Games That Changed Our Lives: Morrowind

Morrowind is a brown, boring game with terrible combat and horribly dated graphics. In comparison to its own follow-up games, Oblivion and Skyrim, it’s hard to play and doesn’t seem to really offer anything worth going back to. It’s filled to the brim with utter annoyances ranging from its confusing RPG mechanics, vast amount of bugs, and creatures that seem like they were created by Satan himself, just to convince you not to play this game.

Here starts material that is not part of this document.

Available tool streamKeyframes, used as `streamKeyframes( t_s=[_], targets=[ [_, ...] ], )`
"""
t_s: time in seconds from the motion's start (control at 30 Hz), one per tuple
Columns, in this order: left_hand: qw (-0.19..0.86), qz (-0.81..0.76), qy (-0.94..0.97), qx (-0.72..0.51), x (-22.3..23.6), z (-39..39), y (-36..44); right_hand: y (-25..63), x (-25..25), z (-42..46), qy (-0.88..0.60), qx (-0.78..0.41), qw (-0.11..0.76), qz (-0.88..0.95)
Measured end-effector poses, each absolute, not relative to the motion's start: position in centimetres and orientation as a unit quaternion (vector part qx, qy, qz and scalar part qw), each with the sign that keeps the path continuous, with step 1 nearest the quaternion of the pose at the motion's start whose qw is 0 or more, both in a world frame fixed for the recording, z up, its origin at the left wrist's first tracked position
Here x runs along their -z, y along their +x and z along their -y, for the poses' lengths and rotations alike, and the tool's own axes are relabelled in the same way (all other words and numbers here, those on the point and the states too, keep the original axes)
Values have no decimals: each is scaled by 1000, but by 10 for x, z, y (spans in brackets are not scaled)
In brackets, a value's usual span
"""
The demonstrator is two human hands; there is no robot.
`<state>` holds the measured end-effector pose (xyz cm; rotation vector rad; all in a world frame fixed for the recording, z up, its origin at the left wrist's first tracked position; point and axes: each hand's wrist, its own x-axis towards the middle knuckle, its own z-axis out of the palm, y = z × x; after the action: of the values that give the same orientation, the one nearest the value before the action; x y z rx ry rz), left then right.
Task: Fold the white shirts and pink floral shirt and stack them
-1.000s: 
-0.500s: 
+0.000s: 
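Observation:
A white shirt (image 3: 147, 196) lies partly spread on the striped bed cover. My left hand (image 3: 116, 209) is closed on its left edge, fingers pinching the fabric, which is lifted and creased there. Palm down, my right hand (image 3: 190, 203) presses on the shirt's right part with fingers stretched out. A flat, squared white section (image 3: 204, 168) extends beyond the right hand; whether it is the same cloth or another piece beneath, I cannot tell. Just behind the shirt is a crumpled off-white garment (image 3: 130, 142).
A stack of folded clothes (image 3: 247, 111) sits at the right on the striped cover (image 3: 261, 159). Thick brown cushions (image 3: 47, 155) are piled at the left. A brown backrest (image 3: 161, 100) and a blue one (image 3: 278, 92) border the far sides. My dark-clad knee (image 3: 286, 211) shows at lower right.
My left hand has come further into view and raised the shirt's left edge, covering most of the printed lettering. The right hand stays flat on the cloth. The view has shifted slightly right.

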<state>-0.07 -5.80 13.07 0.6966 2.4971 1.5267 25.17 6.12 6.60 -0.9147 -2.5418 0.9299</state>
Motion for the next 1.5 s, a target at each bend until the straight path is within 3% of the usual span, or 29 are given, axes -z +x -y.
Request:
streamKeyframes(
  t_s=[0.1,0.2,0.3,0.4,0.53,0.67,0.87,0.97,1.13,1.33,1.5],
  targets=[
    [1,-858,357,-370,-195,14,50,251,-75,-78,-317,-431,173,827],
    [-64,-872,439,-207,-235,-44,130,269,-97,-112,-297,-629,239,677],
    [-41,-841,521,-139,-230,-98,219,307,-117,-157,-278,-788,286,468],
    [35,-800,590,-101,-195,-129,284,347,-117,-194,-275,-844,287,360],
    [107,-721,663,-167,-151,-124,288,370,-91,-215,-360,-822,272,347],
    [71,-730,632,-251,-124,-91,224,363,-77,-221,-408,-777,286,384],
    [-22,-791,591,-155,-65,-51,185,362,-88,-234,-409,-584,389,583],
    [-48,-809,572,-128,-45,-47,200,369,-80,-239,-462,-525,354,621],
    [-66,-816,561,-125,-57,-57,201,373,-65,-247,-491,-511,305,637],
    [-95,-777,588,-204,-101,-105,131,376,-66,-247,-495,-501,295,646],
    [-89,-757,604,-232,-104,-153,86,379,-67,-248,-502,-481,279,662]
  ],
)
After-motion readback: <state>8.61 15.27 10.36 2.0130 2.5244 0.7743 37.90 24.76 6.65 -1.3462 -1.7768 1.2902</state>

Yet many fans of the series agree that it’s still the best game and, twenty years after its release, it still boasts an active community of players continuing to mod and play the game, and it’s still the game I go back to when I need to remind myself why I love gaming so much.

In 2002 the idea of a truly open world, open-ended experience was still fairly new to me. Up to that point the most open games I’d played were titles like Mario 64 or the Zelda series, games that offered freedom but were constantly pushing you toward objectives. There were games that seemed to let you go, but a lot of the time they just seemed too complicated: titles like Ultima 7, Baldur’s Gate, or Morrowind‘s own predecessor, Daggerfall. These games just didn’t seem to capture my attention as intended and, as a result, many of these I wouldn’t play until much later. Then two things happened that would really show me what freedom in gaming was like.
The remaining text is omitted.